Repeat each record below exactly as it is written.
╭─ SOURCE DATA
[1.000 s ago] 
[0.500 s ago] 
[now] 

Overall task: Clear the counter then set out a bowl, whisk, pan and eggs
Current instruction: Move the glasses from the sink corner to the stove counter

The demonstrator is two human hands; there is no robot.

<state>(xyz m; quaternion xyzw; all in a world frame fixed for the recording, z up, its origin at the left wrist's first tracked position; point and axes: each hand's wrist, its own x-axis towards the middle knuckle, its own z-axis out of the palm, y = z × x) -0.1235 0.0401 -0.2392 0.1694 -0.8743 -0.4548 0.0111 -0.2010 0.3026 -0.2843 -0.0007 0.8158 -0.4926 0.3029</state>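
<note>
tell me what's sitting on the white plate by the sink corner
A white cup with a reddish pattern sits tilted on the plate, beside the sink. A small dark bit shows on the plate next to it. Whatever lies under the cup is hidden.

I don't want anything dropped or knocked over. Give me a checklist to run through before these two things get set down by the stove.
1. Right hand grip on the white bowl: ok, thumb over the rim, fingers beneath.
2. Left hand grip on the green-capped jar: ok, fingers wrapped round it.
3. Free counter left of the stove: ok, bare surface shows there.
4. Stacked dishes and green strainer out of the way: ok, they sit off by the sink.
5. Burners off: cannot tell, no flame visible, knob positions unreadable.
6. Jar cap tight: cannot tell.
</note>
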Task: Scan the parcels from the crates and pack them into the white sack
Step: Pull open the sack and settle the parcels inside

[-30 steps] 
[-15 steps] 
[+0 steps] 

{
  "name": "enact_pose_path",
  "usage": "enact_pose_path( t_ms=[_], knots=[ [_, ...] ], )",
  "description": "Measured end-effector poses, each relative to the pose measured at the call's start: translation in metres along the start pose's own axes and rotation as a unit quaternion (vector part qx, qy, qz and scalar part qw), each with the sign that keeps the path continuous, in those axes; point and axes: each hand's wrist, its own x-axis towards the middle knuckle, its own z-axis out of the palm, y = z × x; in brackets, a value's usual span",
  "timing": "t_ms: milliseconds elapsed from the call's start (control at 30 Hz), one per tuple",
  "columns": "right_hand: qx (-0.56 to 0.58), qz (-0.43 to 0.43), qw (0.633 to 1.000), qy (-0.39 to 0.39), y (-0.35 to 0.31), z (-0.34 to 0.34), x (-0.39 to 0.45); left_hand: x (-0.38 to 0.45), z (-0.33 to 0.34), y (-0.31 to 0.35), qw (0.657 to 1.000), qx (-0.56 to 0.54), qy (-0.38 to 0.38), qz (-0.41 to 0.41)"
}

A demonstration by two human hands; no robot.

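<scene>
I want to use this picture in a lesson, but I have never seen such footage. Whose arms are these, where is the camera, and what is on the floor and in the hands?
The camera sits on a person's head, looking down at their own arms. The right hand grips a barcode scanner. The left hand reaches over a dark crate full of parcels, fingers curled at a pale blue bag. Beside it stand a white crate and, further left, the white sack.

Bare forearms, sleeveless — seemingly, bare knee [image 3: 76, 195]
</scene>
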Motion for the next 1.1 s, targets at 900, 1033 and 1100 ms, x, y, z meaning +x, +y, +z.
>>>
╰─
● **RESPONSE BOX**:
[1.000 s ago] 
[0.500 s ago] 
[now] 

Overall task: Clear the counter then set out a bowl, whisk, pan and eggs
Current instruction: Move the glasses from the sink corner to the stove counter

The demonstrator is two human hands; there is no robot.

<state>(xyz m; quaternion xyzw; all in a world frame fixed for the recording, z up, its origin at the left wrist's first tracked position; point and axes: each hand's wrist, its own x-axis towards the middle knuckle, its own z-axis out of the palm, y = z × x) -0.1235 0.0401 -0.2392 0.1694 -0.8743 -0.4548 0.0111 -0.2010 0.3026 -0.2843 -0.0007 0.8158 -0.4926 0.3029</state>
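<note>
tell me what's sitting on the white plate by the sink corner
A white cup with a reddish pattern sits tilted on the plate, beside the sink. A small dark bit shows on the plate next to it. Whatever lies under the cup is hidden.

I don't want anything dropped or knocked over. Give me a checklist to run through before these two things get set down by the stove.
1. Right hand grip on the white bowl: ok, thumb over the rim, fingers beneath.
2. Left hand grip on the green-capped jar: ok, fingers wrapped round it.
3. Free counter left of the stove: ok, bare surface shows there.
4. Stacked dishes and green strainer out of the way: ok, they sit off by the sink.
5. Burners off: cannot tell, no flame visible, knob positions unreadable.
6. Jar cap tight: cannot tell.
</note>
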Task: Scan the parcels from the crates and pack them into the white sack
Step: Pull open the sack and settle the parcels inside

[-30 steps] 
[-15 steps] 
[+0 steps] 

{
  "name": "enact_pose_path",
  "usage": "enact_pose_path( t_ms=[_], knots=[ [_, ...] ], )",
  "description": "Measured end-effector poses, each relative to the pose measured at the call's start: translation in metres along the start pose's own axes and rotation as a unit quaternion (vector part qx, qy, qz and scalar part qw), each with the sign that keeps the path continuous, in those axes; point and axes: each hand's wrist, its own x-axis towards the middle knuckle, its own z-axis out of the palm, y = z × x; in brackets, a value's usual span",
  "timing": "t_ms: milliseconds elapsed from the call's start (control at 30 Hz), one per tuple",
  "columns": "right_hand: qx (-0.56 to 0.58), qz (-0.43 to 0.43), qw (0.633 to 1.000), qy (-0.39 to 0.39), y (-0.35 to 0.31), z (-0.34 to 0.34), x (-0.39 to 0.45); left_hand: x (-0.38 to 0.45), z (-0.33 to 0.34), y (-0.31 to 0.35), qw (0.657 to 1.000), qx (-0.56 to 0.54), qy (-0.38 to 0.38), qz (-0.41 to 0.41)"
}

A demonstration by two human hands; no robot.

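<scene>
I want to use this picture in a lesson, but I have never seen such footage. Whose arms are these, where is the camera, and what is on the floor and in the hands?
The camera sits on a person's head, looking down at their own arms. The right hand grips a barcode scanner. The left hand reaches over a dark crate full of parcels, fingers curled at a pale blue bag. Beside it stand a white crate and, further left, the white sack.

Bare forearms, sleeveless — seemingly, bare knee [image 3: 76, 195]
</scene>
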Motion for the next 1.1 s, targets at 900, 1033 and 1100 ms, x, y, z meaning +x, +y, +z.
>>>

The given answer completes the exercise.